Lloyd's half sister, Millie, appeared from upstairs. She was sixteen, but looked older, especially dressed as she was this evening, in a stylish black outfit and small gold earrings. For two years she had worked in a women's-wear shop in Aldgate, but she was bright and ambitious, and in the last few days she had got a job in a swanky West End department store. She looked at Ethel and said: "Mam, what's the matter?" She spoke with a cockney accent.

"Your brother wants to go to Spain and get himself killed!" Ethel cried.

Millie looked accusingly at Lloyd. "What have you been saying to her?" Millie was always quick to find fault with her older brother, who she felt was undeservedly adored.

Lloyd responded with fond tolerance. "Lenny Griffiths from Aberowen is going to fight the Fascists, and I told Mam I was thinking about going with him."

"Trust you," Millie said disgustedly.

"I doubt if you can get there," said Bernie, ever practical. "After all, the country is in the middle of a civil war."

"I can get a train to Marseilles.

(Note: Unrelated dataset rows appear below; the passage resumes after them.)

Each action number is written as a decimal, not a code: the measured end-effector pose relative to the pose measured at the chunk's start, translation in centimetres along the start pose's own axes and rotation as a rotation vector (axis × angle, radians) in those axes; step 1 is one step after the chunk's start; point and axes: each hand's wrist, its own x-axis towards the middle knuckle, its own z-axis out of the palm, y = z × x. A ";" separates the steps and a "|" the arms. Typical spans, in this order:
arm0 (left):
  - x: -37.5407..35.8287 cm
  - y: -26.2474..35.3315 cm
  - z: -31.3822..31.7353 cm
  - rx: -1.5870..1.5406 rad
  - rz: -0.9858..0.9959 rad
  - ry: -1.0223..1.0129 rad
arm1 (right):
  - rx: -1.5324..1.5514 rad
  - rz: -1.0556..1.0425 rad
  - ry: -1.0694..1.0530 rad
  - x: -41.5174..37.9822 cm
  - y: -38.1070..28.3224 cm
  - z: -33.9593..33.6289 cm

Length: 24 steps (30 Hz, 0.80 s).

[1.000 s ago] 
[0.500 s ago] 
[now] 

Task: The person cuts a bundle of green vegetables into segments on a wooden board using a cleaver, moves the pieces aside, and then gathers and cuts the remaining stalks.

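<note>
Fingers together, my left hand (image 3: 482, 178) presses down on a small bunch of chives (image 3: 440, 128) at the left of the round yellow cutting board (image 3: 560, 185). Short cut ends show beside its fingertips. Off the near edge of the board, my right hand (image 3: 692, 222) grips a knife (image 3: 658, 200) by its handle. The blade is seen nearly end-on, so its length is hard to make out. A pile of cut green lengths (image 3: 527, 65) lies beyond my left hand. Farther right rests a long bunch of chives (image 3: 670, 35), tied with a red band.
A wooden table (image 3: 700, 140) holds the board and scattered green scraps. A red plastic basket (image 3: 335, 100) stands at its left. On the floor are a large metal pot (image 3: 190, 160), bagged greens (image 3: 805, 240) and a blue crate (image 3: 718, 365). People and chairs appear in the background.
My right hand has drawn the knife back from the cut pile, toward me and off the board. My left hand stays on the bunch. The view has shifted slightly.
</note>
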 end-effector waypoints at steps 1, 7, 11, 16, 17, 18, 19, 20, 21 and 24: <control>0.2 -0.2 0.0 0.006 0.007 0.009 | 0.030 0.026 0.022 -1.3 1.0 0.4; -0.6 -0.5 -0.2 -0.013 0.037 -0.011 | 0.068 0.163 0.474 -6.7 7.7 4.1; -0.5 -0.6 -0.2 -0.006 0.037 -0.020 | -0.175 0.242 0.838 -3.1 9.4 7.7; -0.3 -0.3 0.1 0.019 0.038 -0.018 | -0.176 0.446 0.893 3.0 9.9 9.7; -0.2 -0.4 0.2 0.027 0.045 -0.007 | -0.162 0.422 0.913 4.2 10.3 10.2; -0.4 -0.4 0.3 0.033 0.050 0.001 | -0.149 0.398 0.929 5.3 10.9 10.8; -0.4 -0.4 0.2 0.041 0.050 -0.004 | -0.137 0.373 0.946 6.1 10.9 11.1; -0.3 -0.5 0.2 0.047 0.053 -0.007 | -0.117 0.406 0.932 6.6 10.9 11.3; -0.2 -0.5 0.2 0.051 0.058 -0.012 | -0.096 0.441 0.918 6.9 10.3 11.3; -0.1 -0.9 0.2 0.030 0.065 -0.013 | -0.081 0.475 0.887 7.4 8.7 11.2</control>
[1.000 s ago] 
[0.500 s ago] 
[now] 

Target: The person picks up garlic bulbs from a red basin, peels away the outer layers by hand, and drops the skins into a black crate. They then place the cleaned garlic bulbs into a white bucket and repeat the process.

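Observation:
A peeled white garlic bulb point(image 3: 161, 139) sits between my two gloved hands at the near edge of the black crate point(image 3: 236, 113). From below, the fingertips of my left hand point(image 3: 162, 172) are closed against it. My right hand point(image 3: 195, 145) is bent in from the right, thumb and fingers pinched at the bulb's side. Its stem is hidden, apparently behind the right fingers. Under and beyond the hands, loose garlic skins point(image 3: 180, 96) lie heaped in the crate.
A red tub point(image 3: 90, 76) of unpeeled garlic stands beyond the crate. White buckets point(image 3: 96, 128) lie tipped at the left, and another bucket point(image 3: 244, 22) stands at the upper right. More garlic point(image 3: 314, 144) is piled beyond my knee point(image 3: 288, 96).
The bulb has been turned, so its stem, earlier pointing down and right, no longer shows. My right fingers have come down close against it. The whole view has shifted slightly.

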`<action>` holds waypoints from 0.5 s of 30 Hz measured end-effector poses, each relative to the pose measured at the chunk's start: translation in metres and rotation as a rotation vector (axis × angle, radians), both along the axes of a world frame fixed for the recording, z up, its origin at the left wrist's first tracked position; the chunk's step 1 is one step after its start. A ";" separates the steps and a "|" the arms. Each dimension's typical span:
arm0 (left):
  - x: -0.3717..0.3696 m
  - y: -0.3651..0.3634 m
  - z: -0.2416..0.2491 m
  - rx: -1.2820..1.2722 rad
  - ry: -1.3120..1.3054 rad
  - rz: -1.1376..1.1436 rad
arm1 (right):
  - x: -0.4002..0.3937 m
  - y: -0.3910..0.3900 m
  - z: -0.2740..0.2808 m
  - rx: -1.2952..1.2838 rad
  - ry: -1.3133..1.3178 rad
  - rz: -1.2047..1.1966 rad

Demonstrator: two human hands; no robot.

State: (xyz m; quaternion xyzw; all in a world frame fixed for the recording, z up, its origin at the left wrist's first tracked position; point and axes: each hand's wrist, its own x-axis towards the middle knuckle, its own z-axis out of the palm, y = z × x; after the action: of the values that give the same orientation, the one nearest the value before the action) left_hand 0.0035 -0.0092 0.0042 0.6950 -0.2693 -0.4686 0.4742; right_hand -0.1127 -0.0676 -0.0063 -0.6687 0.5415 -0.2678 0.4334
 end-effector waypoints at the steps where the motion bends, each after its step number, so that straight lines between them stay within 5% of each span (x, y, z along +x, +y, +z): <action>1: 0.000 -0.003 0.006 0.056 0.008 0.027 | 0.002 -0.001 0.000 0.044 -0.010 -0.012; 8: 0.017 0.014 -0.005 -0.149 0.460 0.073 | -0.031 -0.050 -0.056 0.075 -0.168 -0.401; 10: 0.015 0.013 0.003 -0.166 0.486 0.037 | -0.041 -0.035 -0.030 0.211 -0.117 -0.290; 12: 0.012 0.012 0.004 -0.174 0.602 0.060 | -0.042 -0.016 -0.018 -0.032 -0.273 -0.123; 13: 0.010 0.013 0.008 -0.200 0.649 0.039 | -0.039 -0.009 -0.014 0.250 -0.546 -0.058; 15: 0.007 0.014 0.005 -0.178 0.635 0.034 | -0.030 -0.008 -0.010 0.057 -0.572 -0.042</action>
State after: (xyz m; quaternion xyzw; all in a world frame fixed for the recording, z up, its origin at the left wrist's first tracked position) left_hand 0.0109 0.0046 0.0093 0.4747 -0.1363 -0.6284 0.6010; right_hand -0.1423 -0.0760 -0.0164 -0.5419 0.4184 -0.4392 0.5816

Barcelona's not far from the French border."

"Eighty or ninety miles. And it's a cold walk over the Pyrenees."

"There must be ships going from Marseilles to Barcelona. It's not so far by sea."

"True."

"Stop it, Bernie!" Ethel cried. "You sound as if you're discussing the quickest way to Piccadilly Circus. He's talking about going to war! I won't allow it."

"He's twenty-one, you know," Bernie said. "We can't stop him."

"I know how bloody old he is!"

Bernie looked at his watch. "We need to get to the meeting. You're the main speaker. And Lloyd's not going to Spain tonight."

"How do you know?" she said. "We might get home and find a note saying he's caught the boat train to Paris!"

"I tell you what," said Bernie. "Lloyd, promise your mother you won't go for a month at least. It's not a bad idea anyway--you need to check the lie of the land before you rush off. Set her mind at ease, just temporarily. Then we can talk about it again."

It was a typical Bernie compromise, calculated to let everyone back off without backing down, but Lloyd was reluctant to make a commitment. On the other hand he probably could not simply jump on a train. He had to find out what arrangements the Spanish government might be making to receive volunteers. Ideally he would go in company with Lenny and others. He would need visas, foreign currency, a pair of boots . . . "All right," he said. "I won't go for a month."